WHAT YOU SHOULD DO: For each record below, give an exact transcription.

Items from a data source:
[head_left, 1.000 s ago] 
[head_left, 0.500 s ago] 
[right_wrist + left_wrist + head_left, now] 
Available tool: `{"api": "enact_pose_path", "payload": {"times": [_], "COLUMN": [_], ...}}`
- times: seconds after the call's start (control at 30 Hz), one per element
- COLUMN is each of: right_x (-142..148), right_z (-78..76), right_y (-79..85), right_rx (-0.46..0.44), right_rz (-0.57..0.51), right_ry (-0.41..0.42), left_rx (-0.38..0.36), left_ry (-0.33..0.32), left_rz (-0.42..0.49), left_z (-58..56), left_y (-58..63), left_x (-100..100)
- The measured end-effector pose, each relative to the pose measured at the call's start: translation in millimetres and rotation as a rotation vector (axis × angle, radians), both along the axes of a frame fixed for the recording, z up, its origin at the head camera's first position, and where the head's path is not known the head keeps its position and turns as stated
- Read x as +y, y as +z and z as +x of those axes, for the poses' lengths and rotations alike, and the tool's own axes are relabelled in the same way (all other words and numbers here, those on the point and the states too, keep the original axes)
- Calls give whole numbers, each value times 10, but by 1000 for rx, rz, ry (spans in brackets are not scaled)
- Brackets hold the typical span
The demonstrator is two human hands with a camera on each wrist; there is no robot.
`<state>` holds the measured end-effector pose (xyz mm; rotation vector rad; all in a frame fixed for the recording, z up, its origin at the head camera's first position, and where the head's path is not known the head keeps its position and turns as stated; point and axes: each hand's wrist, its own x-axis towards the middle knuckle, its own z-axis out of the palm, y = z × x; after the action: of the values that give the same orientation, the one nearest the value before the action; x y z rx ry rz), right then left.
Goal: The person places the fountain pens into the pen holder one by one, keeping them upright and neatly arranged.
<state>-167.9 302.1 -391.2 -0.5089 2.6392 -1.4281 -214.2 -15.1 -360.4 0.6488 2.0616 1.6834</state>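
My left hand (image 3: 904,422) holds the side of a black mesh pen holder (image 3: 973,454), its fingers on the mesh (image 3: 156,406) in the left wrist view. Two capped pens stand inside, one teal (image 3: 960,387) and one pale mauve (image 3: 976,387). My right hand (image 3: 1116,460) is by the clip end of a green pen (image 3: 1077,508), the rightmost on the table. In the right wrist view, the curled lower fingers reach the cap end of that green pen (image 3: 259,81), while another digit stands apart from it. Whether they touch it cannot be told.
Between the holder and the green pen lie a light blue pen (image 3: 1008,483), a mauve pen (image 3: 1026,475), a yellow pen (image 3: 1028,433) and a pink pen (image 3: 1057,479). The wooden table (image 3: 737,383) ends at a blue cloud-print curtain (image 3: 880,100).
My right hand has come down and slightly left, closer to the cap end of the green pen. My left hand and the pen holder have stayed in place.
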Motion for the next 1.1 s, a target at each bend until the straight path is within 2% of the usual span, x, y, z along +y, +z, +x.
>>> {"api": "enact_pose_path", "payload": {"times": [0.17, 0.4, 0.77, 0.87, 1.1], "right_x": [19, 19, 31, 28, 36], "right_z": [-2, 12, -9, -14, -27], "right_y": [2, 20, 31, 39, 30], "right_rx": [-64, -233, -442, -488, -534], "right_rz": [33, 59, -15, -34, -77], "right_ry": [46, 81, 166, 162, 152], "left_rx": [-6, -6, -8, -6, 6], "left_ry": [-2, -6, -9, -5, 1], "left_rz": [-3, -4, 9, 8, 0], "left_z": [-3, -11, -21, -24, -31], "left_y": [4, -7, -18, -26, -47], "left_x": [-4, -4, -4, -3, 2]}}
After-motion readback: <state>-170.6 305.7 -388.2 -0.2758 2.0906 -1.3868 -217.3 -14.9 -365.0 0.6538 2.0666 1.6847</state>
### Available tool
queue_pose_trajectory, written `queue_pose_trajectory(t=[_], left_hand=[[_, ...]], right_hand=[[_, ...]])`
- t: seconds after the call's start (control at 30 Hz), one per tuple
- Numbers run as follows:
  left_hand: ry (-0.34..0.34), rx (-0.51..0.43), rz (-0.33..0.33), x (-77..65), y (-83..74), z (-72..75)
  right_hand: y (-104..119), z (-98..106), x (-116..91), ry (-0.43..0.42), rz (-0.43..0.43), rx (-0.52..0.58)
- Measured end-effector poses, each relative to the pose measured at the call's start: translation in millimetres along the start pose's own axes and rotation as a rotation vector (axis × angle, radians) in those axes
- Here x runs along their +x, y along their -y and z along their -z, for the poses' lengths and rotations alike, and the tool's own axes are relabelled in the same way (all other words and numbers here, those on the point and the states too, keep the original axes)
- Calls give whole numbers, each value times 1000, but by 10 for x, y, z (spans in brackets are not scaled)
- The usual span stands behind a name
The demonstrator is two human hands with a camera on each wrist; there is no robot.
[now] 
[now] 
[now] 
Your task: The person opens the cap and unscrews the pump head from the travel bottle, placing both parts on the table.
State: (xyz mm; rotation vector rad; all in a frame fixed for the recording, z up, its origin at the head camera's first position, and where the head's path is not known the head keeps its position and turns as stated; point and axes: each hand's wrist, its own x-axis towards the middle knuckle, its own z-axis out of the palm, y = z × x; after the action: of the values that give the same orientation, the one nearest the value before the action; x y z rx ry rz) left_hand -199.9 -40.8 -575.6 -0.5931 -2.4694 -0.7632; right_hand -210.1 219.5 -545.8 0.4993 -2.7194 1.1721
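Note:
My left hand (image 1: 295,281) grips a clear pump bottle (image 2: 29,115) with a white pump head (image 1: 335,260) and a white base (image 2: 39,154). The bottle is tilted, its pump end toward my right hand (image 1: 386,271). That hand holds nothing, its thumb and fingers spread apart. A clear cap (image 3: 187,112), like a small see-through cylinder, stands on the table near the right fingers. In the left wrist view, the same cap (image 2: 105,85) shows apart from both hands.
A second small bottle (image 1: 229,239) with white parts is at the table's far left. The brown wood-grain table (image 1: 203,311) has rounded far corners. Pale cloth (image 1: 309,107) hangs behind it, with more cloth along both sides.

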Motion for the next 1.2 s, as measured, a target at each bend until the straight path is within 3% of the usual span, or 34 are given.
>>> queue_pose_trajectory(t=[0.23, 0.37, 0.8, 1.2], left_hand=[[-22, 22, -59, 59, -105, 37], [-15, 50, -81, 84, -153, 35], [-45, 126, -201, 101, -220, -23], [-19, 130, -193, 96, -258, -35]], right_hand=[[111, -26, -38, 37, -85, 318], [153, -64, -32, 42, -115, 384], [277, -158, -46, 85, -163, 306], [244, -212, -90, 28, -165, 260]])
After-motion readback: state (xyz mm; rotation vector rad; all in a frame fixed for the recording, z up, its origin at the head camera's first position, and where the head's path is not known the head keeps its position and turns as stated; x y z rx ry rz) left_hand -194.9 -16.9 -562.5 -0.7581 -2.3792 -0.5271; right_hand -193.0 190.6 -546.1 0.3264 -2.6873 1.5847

FINISHED EXERCISE:
[head_left, 1.000 s ago] 
[head_left, 0.500 s ago] 
[right_wrist + left_wrist + head_left, now] 
Available tool: `{"api": "enact_pose_path", "payload": {"times": [_], "COLUMN": [_], ...}}`
- times: seconds after the call's start (control at 30 Hz), one per element
- COLUMN is each of: right_x (-142..148), right_z (-78..76), right_y (-79..85), right_rx (-0.46..0.44), right_rz (-0.57..0.51), right_ry (-0.41..0.42), left_rx (-0.38..0.36), left_ry (-0.33..0.32), left_rz (-0.42..0.49), left_z (-58..56), left_y (-58..63), left_x (-100..100)
- The measured end-effector pose, each relative to the pose measured at the call's start: translation in millimetres and rotation as a rotation vector (axis × angle, radians), both along the axes of a frame fixed for the recording, z up, its origin at the head camera's first position, and where the head's path is not known the head keeps its position and turns as stated
- Read x as +y, y as +z and z as +x of those axes, for the poses' lengths and rotations alike, and the tool's own axes are relabelled in the same way (all other words and numbers here, those on the point and the states too, keep the original axes)
- Calls give whole numbers, each value times 10, but by 1000 for rx, rz, ry (spans in brackets are not scaled)
- Brackets hold the typical span
The demonstrator is two human hands with a camera on each wrist; there is no robot.
`<state>` holds the measured end-effector pose (xyz mm; rotation vector rad; all in a frame fixed for the recording, z up, its origin at the head camera's first position, and where the head's path is not known the head keeps its position and turns as stated; point and axes: each hand's wrist, its own x-axis towards the middle knuckle, its own z-axis out of the palm, y = z × x; after the action: of the values that give the same orientation, the one nearest the value before the action; x y z rx ry rz), right then left.
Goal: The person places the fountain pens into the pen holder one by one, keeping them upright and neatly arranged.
<state>-167.9 302.1 -391.2 -0.5089 2.6392 -1.4281 -214.2 -15.1 -360.4 0.6488 2.0616 1.6834</state>
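My left hand (image 3: 904,422) holds the side of a black mesh pen holder (image 3: 973,454), its fingers on the mesh (image 3: 156,406) in the left wrist view. Two capped pens stand inside, one teal (image 3: 960,387) and one pale mauve (image 3: 976,387). My right hand (image 3: 1116,460) is by the clip end of a green pen (image 3: 1077,508), the rightmost on the table. In the right wrist view, the curled lower fingers reach the cap end of that green pen (image 3: 259,81), while another digit stands apart from it. Whether they touch it cannot be told.
Between the holder and the green pen lie a light blue pen (image 3: 1008,483), a mauve pen (image 3: 1026,475), a yellow pen (image 3: 1028,433) and a pink pen (image 3: 1057,479). The wooden table (image 3: 737,383) ends at a blue cloud-print curtain (image 3: 880,100).
My right hand has come down and slightly left, closer to the cap end of the green pen. My left hand and the pen holder have stayed in place.
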Motion for the next 1.1 s, a target at each bend until the straight path is within 2% of the usual span, x, y, z along +y, +z, +x.
>>> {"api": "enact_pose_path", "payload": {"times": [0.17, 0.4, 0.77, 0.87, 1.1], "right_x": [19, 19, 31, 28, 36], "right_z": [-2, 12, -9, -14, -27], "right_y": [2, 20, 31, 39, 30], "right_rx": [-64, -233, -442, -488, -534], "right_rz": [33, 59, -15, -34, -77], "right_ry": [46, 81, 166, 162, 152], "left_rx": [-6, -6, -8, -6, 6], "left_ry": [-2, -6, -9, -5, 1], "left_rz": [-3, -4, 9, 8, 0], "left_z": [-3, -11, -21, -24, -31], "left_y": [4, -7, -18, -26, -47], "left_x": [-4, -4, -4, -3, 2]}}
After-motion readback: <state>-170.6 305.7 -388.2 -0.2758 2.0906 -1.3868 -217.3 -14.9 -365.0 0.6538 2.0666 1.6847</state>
### Available tool
queue_pose_trajectory, written `queue_pose_trajectory(t=[_], left_hand=[[_, ...]], right_hand=[[_, ...]])`
- t: seconds after the call's start (control at 30 Hz), one per tuple
- Numbers run as follows:
  left_hand: ry (-0.34..0.34), rx (-0.51..0.43), rz (-0.33..0.33), x (-77..65), y (-83..74), z (-72..75)
  right_hand: y (-104..119), z (-98..106), x (-116..91), ry (-0.43..0.42), rz (-0.43..0.43), rx (-0.52..0.58)
- Measured end-effector poses, each relative to the pose measured at the call's start: translation in millimetres along the start pose's own axes and rotation as a rotation vector (axis × angle, radians) in those axes
- Here x runs along their +x, y along their -y and z along their -z, for the poses' lengths and rotations alike, and the tool's own axes are relabelled in the same way (all other words and numbers here, those on the point and the states too, keep the original axes)
- Calls give whole numbers, each value times 1000, but by 10 for x, y, z (spans in brackets are not scaled)
- The usual span stands behind a name
The demonstrator is two human hands with a camera on each wrist; there is no robot.
[now] 
[now] 
[now] 
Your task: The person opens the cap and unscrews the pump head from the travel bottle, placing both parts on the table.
State: (xyz mm; rotation vector rad; all in a frame fixed for the recording, z up, its origin at the head camera's first position, and where the head's path is not known the head keeps its position and turns as stated; point and axes: each hand's wrist, its own x-axis towards the middle knuckle, its own z-axis out of the palm, y = z × x; after the action: of the values that give the same orientation, the one nearest the value before the action; x y z rx ry rz) left_hand -199.9 -40.8 -575.6 -0.5931 -2.4694 -0.7632; right_hand -210.1 219.5 -545.8 0.4993 -2.7194 1.1721
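Note:
My left hand (image 1: 295,281) grips a clear pump bottle (image 2: 29,115) with a white pump head (image 1: 335,260) and a white base (image 2: 39,154). The bottle is tilted, its pump end toward my right hand (image 1: 386,271). That hand holds nothing, its thumb and fingers spread apart. A clear cap (image 3: 187,112), like a small see-through cylinder, stands on the table near the right fingers. In the left wrist view, the same cap (image 2: 105,85) shows apart from both hands.
A second small bottle (image 1: 229,239) with white parts is at the table's far left. The brown wood-grain table (image 1: 203,311) has rounded far corners. Pale cloth (image 1: 309,107) hangs behind it, with more cloth along both sides.
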
Motion for the next 1.2 s, as measured, a target at each bend until the straight path is within 3% of the usual span, or 34 are given.
>>> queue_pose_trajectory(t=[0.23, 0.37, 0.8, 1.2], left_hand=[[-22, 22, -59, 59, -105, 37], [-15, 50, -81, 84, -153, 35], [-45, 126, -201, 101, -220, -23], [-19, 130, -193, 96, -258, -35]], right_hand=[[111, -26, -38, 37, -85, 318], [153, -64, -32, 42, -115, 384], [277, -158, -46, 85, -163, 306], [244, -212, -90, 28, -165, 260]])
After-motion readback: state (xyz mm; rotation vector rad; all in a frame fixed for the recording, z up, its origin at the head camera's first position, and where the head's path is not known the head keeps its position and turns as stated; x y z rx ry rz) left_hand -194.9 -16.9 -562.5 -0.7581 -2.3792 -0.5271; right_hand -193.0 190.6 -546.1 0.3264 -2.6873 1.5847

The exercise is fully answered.